Emergency airway management had a higher complication rate (5.4%) than elective (2.2%), with outside-theatre locations showing 16.2% vs 2.5% inside theatre (P < 0.001).
Does emergency airway management or out-of-theatre location increase the risk of complications compared to elective or in-theatre management in patients requiring airway management?
Airway management complications are significantly more frequent during emergency procedures and in locations outside the operating theatre, highlighting areas for targeted quality improvement.

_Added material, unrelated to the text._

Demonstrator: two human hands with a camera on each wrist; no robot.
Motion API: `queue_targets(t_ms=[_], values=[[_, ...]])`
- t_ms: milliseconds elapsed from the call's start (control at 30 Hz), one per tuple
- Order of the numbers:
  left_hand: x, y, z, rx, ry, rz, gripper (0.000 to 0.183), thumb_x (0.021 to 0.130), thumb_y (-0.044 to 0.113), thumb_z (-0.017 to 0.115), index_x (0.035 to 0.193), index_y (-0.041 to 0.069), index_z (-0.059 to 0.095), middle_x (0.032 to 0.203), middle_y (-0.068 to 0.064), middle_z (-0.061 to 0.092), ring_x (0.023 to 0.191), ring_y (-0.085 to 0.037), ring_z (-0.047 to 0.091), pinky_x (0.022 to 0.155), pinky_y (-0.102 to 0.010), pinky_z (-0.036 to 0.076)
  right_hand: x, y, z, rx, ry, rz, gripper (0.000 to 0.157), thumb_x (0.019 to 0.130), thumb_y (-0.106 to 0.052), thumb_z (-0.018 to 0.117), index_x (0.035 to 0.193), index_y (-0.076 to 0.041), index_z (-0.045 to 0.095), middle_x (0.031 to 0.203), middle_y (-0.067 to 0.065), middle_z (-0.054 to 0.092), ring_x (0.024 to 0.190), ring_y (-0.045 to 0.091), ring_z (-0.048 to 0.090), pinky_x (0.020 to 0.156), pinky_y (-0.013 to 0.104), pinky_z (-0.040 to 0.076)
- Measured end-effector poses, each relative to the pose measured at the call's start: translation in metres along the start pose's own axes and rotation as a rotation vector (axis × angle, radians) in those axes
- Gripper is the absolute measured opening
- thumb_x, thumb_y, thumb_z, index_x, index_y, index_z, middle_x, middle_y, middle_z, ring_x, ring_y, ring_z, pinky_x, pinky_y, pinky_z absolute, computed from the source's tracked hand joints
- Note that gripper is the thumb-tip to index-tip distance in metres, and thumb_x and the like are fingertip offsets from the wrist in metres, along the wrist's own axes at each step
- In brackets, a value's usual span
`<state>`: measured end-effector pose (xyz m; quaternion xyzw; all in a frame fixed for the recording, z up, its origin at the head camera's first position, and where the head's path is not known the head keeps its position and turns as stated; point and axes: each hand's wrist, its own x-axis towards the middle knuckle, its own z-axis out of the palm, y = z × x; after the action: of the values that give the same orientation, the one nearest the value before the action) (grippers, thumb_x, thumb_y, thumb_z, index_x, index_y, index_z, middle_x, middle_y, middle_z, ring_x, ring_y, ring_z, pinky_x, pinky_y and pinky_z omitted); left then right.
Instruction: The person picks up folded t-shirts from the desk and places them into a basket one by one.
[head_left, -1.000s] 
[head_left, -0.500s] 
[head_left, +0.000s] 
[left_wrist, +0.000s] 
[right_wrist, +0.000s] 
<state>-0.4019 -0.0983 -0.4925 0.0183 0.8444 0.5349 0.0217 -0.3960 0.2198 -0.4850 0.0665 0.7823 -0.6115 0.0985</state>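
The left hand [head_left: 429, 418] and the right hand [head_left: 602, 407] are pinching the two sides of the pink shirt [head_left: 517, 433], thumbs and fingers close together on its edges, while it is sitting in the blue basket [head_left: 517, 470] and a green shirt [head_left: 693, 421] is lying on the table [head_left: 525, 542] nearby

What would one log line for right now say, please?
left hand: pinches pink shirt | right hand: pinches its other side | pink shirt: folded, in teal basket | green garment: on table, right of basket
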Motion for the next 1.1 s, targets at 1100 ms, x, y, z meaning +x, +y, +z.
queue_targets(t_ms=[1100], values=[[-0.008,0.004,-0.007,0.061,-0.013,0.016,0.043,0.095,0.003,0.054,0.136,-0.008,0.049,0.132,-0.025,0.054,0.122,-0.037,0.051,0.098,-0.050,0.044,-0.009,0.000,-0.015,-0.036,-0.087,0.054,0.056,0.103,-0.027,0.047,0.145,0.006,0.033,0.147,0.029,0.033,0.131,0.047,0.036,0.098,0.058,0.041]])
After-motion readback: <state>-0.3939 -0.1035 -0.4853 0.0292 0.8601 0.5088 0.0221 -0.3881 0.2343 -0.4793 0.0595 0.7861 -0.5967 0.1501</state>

Absolute Event Rate: 0% vs 0%
BACKGROUND The 4th National Audit Project of the Royal College of Anaesthetists reported an incidence of major airway complications of 1 in 22 000 general anaesthetics. A decade later, the 7th National Audit Project reported on peri-operative cardiac arrests; a third of these were cardiovascular, and a quarter were airway related. OBJECTIVE To assess airway management complications throughout our hospital and identify specific areas for improvement. DESIGN Single-centre prospective observational audit from October to December 2023. Data was collected using a QR code linked to a web collection tool, Google Form. SETTINGS A large academic adult tertiary referral centre. PARTICIPANTS Patients who required airway management, elective and emergency, across the hospital, including our main operating theatres, remote anaesthesia sites, postanaesthetic care unit, intensive care unit, emergency department and wards. MAIN OUTCOME The incidence of complications of airway management. RESULTS There were 63 airway complications recorded in 48 patients, an overall incidence of 3.4%. Airway complications were noted to have a higher incidence in emergency compared to elective airway management (5.4 vs. 2.2%, P = 0.002). Locations outside the operating theatres (emergency department, intensive care unit and wards) had a higher complication rate compared to theatre and remote anaesthesia sites (16.2 vs. 2.5%, P < 0.001). Patients whose airway was managed on the wards were twice as likely to experience a complication compared to those in our emergency department and three times as likely as patients in our intensive care unit (31 vs. 16 vs. 10.2%, P = 0.19). CONCLUSION This is a snapshot of airway management experience across a single tertiary centre. Emergency airway management and locations outside the operating theatre had a higher complication rate with hypotension (SBP < 65 mmHg) being the most frequent physiological event followed by hypoxia (SpO 2 < 90%). Despite its limitations, we recommend using a QR code-linked web collection tool, as it allowed us to collect anonymised data on a significant number of patients over a short period. STUDY REGISTRATION The study was discussed with the Institutional Review Board, and approval (registration number CA2023/226) was provided by the Clinical Audit Committee.
Khalil et al. (Thu,) reported a other. Emergency airway management had a higher complication rate (5.4%) than elective (2.2%), with outside-theatre locations showing 16.2% vs 2.5% inside theatre (P < 0.001).